Nothing is done for Argentina or Lionel Messi yet.
You all saw the tension and anxiety we suffered during our game against Mexico until we scored, and also the relief at the final whistle after our 2-0 victory.
There was so much pressure on us after we lost to Saudi Arabia and that relief was for everyone - for the whole team and all our fans here, but especially for Messi.
It would have been a terrible and painful end to see Argentina eliminated in the group stage in what is probably his last World Cup.
We are not in the last 16 yet, though. Now we have to win again - this time against Poland - to be sure we make it.
It won't be easy, and the team still needs to improve a lot, but hopefully we have some confidence after beating Mexico.
And we always have Messi, of course. We have relied on him so many times in the past, and we know we can rely on him again in Qatar.
It will hard for us to go far in this tournament, we know that. But at least we can dream about this Argentina team again - and that is because of him.
I was there at the start of Messi's journey with Argentina and I hope so much that he can finish it by lifting this World Cup.
From the first time I saw him touch the ball at the first training session we had together for the under-20 team, I knew he was going to be a very special player.
Of course, we had heard about Messi at Barcelona before we met him, but that was the first time he came to play for Argentina. He did not say much then, but we gave him a massive warm welcome to the team and quickly realised just how good he was.
He came with us to the 2005 Under-20 World Cup in the Netherlands when he was 17. I was Argentina captain and we won the tournament together - well, it was mostly down to him!
As well as winning the 2005 Under-20 World Cup, Zabaleta and Messi won Olympic gold together with Argentina at Beijing in 2008
I feel so lucky to have been a part of his generation; to have enjoyed watching and playing alongside him and to have shared so many moments with him, as a team-mate and as a friend.
I know the sacrifices he has made and the difficult times he has been through. Don't forget, he was only 13 when he moved to Spain.
I also had to leave Argentina at a young age to progress my career - most of our players do - and I know how tough it was for me to adapt. But I was 20 when I joined Seville whereas he was just a young boy.
I am so proud of everything he has done with his life since then, but I also know how much it means for him to represent Argentina, and how badly he wants to lift the greatest trophy in football with us.
There is a lot of love for Messi back home now, but it has not always been this way.
After we lost the World Cup final in 2014, we lost two other finals - the Copa America in 2015 and 2016.
In Argentina that is not enough. For some people and for parts of our media, just reaching a final is not acceptable. There was a lot of criticism of Messi because we had not won everything like he was doing with Barcelona at the time.

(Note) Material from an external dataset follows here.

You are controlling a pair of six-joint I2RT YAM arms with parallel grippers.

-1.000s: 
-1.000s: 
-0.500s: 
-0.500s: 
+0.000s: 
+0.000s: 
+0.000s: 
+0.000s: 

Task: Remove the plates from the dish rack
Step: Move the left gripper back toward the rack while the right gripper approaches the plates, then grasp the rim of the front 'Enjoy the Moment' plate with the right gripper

He gave up after that and took a break from the national team to recharge, but he quickly realised how important it was to him.
Messi has won everything there is to win in club football, but he was desperate to come back and help us win something too. So it was amazing to see him winning his first major trophy at international level, at the Copa America last year.
We won it by beating Brazil in the Maracana, which was something very special, and I loved how everyone ran to Messi at the final whistle to hug him.
That win took the pressure off him a little bit, and stopped people saying he did not play for us the way he played for his club - but still still people expect so much from him at a World Cup.
It is like he has to win - always. Nothing else is acceptable.
So, I know it can be a tough time for him mentally at these tournaments, which is why it is important he has the right people around him to help him relax.
What has changed? Messi has matured
At the 2018 World Cup, I was a pundit for the BBC in Russia and, even from a distance, I could see Messi looked stressed, which was a real worry. The squad was not in a good place and we were knocked out early on.
It was totally different in 2014 when I was with him in the Argentina squad that reached the final in Brazil. He was leading the team, and he was loving it.
Before this tournament started, I heard Leo say there are similarities between the feelings he had then and the atmosphere in the squad now. That is a really good sign because it means there is the same togetherness, and also that he is happy.
When I see pictures of the dressing room now, I see a lot of fun happening, like there was in my day. But there is one big difference: Messi himself.
The pictures of him giving an inspirational speech to the team before the 2021 Copa America final were something people had never seen before, and showed he also now has leadership qualities to take this team into something big.
When Messi talks, everyone listens. It was the same in 2014 - but he was always a bit quiet and didn't say a lot then.
He was our captain but Javier Mascherano really took that role on instead, because of his experience and his character. He was the one who was very vocal in the dressing room, getting us ready before games.
Now, it is Messi himself who does that. He is not just our best player, he is the true leader of the team - even manager Lionel Scaloni has said that himself many times - and he will be helping them through this difficult start in that way too, not just by scoring goals.
It is great to see. It has been a long journey for him to this moment. Of course, everyone can change off the field and learn different things. Messi now, at 35, is more mature, he has more experience and he is a family man - but he is still an amazing footballer too.
If he does win this World Cup then he should just retire straight away because he will have achieved everything possible. There will be nothing left for him to win.